Researchers from Malwarebytes received on his trail when they determined a team they track as “Nigerian Tesla” amid various risk actors concentrating on Ukrainian entities. Malwarebytes experienced tracked the group for a long time initially although it was engaged in a string of so-called 419 progress payment fraud (aka Nigerian letter ripoffs), in which victims get e-mails promising them a generous fee for facilitating a revenue transfer involving a significant sum.
In excess of the past two a long time, Malwarebytes researchers experienced observed the risk actor switching from 419 cons to distributing Agent Tesla, a greatly employed remote-entry Trojan (RAT) for stealing personalized facts from infected units.
Malwarebytes lately discovered Nigerian Tesla attempting to distribute the malware by way of an email with a issue header titled “Final Payment” in Ukrainian. Recipients who clicked on the connection in the e mail had been directed to a file-sharing site, which then downloaded the Agent Tesla binary to the user’s technique.
The attack chain involved the command-and-control server (C2) sending a concept to Agent Tesla on infected methods, intended to confirm that the malware had been appropriately configured for distant communication. In examining the marketing campaign, scientists detected an oddity — several messages made up of the text “Take a look at successful” coming from the attacker’s have equipment.
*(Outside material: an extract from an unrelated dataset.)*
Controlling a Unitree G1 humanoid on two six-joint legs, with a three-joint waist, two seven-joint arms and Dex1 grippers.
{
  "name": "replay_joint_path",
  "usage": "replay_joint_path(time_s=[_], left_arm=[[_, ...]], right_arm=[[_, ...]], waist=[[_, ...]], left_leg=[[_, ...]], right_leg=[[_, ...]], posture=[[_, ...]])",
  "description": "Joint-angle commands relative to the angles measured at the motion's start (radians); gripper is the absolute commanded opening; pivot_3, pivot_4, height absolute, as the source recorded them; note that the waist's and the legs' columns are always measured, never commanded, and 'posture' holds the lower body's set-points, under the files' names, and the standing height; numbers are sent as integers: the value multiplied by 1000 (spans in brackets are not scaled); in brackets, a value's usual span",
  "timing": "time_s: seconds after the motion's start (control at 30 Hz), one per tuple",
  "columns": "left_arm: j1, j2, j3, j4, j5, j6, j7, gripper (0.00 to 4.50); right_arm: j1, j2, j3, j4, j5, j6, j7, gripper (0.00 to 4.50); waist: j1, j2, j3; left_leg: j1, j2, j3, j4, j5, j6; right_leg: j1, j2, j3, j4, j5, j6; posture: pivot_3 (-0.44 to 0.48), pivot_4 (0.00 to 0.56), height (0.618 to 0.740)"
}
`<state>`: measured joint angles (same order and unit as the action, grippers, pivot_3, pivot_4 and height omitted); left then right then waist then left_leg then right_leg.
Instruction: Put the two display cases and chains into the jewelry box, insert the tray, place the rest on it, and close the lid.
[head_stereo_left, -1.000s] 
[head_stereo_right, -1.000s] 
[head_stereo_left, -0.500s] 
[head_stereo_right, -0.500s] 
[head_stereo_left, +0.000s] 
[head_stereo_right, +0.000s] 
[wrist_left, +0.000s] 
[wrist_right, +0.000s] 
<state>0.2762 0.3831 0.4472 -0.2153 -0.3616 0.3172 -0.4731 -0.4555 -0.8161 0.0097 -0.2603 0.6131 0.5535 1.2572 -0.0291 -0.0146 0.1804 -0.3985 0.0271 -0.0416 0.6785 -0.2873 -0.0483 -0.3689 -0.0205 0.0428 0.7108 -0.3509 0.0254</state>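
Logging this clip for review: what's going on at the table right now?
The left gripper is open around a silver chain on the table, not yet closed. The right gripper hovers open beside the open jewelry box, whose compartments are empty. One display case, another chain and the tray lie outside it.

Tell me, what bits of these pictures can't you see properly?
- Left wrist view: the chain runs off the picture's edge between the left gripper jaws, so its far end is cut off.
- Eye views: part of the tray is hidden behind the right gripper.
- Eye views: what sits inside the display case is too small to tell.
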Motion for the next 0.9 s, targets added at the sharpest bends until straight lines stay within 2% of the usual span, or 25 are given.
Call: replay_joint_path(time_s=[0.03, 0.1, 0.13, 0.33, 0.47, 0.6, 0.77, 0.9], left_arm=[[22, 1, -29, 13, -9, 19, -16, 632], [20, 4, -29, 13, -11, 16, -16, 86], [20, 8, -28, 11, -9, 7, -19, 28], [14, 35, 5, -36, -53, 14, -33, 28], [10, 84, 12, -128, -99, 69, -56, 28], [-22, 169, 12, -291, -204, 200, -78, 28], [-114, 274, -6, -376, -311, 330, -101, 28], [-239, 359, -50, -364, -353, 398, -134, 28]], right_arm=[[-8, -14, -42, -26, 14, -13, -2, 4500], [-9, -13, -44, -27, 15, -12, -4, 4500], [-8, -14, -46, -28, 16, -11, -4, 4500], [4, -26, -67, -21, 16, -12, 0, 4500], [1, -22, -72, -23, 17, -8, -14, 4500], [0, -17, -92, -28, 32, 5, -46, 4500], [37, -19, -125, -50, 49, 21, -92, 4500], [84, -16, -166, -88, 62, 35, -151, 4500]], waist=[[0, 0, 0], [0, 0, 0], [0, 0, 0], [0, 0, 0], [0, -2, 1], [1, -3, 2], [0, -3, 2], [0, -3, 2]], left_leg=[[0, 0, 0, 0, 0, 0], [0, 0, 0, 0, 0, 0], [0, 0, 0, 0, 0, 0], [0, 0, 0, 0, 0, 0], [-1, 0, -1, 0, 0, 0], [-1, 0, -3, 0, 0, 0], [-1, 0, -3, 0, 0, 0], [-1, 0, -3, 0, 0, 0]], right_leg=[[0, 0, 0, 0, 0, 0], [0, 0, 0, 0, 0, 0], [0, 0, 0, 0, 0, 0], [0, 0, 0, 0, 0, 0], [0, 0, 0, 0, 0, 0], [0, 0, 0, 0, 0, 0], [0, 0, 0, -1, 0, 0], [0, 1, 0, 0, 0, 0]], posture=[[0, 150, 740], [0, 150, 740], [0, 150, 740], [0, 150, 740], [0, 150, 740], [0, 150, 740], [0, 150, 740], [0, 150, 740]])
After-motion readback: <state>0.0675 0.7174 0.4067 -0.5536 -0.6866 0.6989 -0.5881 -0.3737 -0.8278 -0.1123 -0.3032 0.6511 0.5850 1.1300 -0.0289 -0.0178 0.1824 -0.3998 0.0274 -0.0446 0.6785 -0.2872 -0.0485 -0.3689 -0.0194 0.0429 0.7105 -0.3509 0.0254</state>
There is only a single rational conclusion: The attacker had somehow managed to self-inflict Agent Tesla malware.
A member of Malwarebytes’ risk intelligence crew tells Dark Examining that the menace actor made various faults: “The most significant one particular was to infect his very own personal computer with the Agent Tesla stealer,” he suggests. “By accomplishing so, all the qualifications from their equipment, saved in prevalent programs these as browsers, were being gathered and exfiltrated. In a feeling, they turned just one more sufferer, but in this circumstance of their own malware.”
An examination of the examination email messages exposed the attacker’s IP address, which then led the researchers down a path that in the long run revealed to them the attacker’s serious identity, deal with, shots, and a copy of his Nigerian driver’s license.
A Path of Bread Crumbs
One particular of the to start with issues Malwarebytes uncovered when investigating the menace actor’s IP address was that he had sent extra than two dozen supplemental e-mail from the exact same IP deal with. The scientists have been unable to figure how the attacker had managed to infect his own technique. But the emails discovered various other companies that the menace actor utilised as aspect of his attack infrastructure.
These involved a company that could be used as a source for victim emails, one more for extracting e-mails from compromised techniques, file hosting and storage expert services, virtual private servers, and VPN and DNS expert services. The researchers also found various assumed names that the Nigerian Tesla team employed in previous email frauds, together with numerous e mail accounts that have been applied in phishing scams and facts theft strategies.
An investigation of the email messages and the personae connected with them confirmed that the Nigerian Tesla team had been engaged in felony cyber things to do likely back again to at the very least 2014. At that time the group was generally engaged in 419 frauds involving e-mail from fictitious individuals going by names these as Rita Bent, Lee Chen, and John Cooper. Malwarebytes uncovered the menace building a change to malware distribution in 2020, and recognized the applications the attacker used to obfuscate their binaries and to examination no matter if they could be detected.
Throughout their investigation Malwarebytes scientists observed a few of pictures of the individual that appeared to have started off the operation, as perfectly as the Agent Tesla-infected person’s driver’s license. Malwarebytes identified the particular person only as “E.K” and as someone born in 1985.